### Problem
Each line shown below should be copied exactly.

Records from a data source
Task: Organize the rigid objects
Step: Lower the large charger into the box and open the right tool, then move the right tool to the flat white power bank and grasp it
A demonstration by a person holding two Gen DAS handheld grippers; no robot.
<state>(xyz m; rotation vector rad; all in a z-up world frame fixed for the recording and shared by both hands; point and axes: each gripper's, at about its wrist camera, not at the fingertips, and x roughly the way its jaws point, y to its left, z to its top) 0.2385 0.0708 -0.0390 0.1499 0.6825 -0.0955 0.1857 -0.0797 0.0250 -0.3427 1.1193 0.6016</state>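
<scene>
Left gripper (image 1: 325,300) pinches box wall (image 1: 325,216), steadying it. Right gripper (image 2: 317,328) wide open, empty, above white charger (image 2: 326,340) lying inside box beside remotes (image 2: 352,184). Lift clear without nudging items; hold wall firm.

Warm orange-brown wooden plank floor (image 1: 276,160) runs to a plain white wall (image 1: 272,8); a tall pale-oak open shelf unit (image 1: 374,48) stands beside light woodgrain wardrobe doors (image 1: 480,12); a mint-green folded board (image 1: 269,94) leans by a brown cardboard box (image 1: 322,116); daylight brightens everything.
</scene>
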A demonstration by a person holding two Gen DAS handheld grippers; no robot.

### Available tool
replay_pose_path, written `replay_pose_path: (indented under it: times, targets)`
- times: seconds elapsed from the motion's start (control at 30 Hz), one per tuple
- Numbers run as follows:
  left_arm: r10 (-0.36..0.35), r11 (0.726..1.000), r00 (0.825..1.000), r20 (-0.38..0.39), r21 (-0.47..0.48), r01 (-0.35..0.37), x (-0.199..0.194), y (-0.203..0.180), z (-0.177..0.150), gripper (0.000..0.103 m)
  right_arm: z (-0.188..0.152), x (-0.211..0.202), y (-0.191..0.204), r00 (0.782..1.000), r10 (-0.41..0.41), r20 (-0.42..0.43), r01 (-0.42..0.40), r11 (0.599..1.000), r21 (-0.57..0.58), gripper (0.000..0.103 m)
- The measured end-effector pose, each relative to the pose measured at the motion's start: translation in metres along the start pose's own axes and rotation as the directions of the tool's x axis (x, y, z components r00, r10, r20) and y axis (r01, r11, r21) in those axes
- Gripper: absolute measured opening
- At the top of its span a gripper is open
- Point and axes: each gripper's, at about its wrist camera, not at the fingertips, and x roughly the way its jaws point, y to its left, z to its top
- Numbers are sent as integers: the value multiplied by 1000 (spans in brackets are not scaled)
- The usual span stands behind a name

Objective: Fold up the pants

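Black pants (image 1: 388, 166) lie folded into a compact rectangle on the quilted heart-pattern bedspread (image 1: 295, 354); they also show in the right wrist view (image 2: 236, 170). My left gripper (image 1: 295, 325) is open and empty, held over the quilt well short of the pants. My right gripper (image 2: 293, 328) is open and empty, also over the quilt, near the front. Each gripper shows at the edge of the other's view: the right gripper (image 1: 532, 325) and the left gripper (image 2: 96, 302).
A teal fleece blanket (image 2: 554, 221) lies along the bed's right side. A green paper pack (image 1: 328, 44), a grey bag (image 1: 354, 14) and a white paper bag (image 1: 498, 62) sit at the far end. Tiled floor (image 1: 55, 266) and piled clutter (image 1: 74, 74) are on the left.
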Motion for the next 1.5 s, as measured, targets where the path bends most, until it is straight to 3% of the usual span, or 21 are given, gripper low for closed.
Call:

### Written response
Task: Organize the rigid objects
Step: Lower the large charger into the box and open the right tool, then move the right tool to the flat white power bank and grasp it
A demonstration by a person holding two Gen DAS handheld grippers; no robot.
<state>(xyz m; rotation vector rad; all in a z-up world frame fixed for the recording and shared by both hands; point and axes: each gripper's, at about its wrist camera, not at the fingertips, and x roughly the way its jaws point, y to its left, z to its top) 0.2385 0.0708 -0.0390 0.1499 0.6825 -0.0955 0.1857 -0.0797 0.0250 -0.3427 1.1193 0.6016</state>
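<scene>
Left gripper (image 1: 325,300) pinches box wall (image 1: 325,216), steadying it. Right gripper (image 2: 317,328) wide open, empty, above white charger (image 2: 326,340) lying inside box beside remotes (image 2: 352,184). Lift clear without nudging items; hold wall firm.

Warm orange-brown wooden plank floor (image 1: 276,160) runs to a plain white wall (image 1: 272,8); a tall pale-oak open shelf unit (image 1: 374,48) stands beside light woodgrain wardrobe doors (image 1: 480,12); a mint-green folded board (image 1: 269,94) leans by a brown cardboard box (image 1: 322,116); daylight brightens everything.
</scene>
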A demonstration by a person holding two Gen DAS handheld grippers; no robot.

### Available tool
replay_pose_path, written `replay_pose_path: (indented under it: times, targets)`
- times: seconds elapsed from the motion's start (control at 30 Hz), one per tuple
- Numbers run as follows:
  left_arm: r10 (-0.36..0.35), r11 (0.726..1.000), r00 (0.825..1.000), r20 (-0.38..0.39), r21 (-0.47..0.48), r01 (-0.35..0.37), x (-0.199..0.194), y (-0.203..0.180), z (-0.177..0.150), gripper (0.000..0.103 m)
  right_arm: z (-0.188..0.152), x (-0.211..0.202), y (-0.191..0.204), r00 (0.782..1.000), r10 (-0.41..0.41), r20 (-0.42..0.43), r01 (-0.42..0.40), r11 (0.599..1.000), r21 (-0.57..0.58), gripper (0.000..0.103 m)
- The measured end-effector pose, each relative to the pose measured at the motion's start: translation in metres along the start pose's own axes and rotation as the directions of the tool's x axis (x, y, z components r00, r10, r20) and y axis (r01, r11, r21) in those axes
- Gripper: absolute measured opening
- At the top of its span a gripper is open
- Point and axes: each gripper's, at about its wrist camera, not at the fingertips, and x roughly the way its jaws point, y to its left, z to its top
- Numbers are sent as integers: the value multiplied by 1000 (spans in brackets are not scaled)
- The usual span stands behind a name

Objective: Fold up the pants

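Black pants (image 1: 388, 166) lie folded into a compact rectangle on the quilted heart-pattern bedspread (image 1: 295, 354); they also show in the right wrist view (image 2: 236, 170). My left gripper (image 1: 295, 325) is open and empty, held over the quilt well short of the pants. My right gripper (image 2: 293, 328) is open and empty, also over the quilt, near the front. Each gripper shows at the edge of the other's view: the right gripper (image 1: 532, 325) and the left gripper (image 2: 96, 302).
A teal fleece blanket (image 2: 554, 221) lies along the bed's right side. A green paper pack (image 1: 328, 44), a grey bag (image 1: 354, 14) and a white paper bag (image 1: 498, 62) sit at the far end. Tiled floor (image 1: 55, 266) and piled clutter (image 1: 74, 74) are on the left.
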Motion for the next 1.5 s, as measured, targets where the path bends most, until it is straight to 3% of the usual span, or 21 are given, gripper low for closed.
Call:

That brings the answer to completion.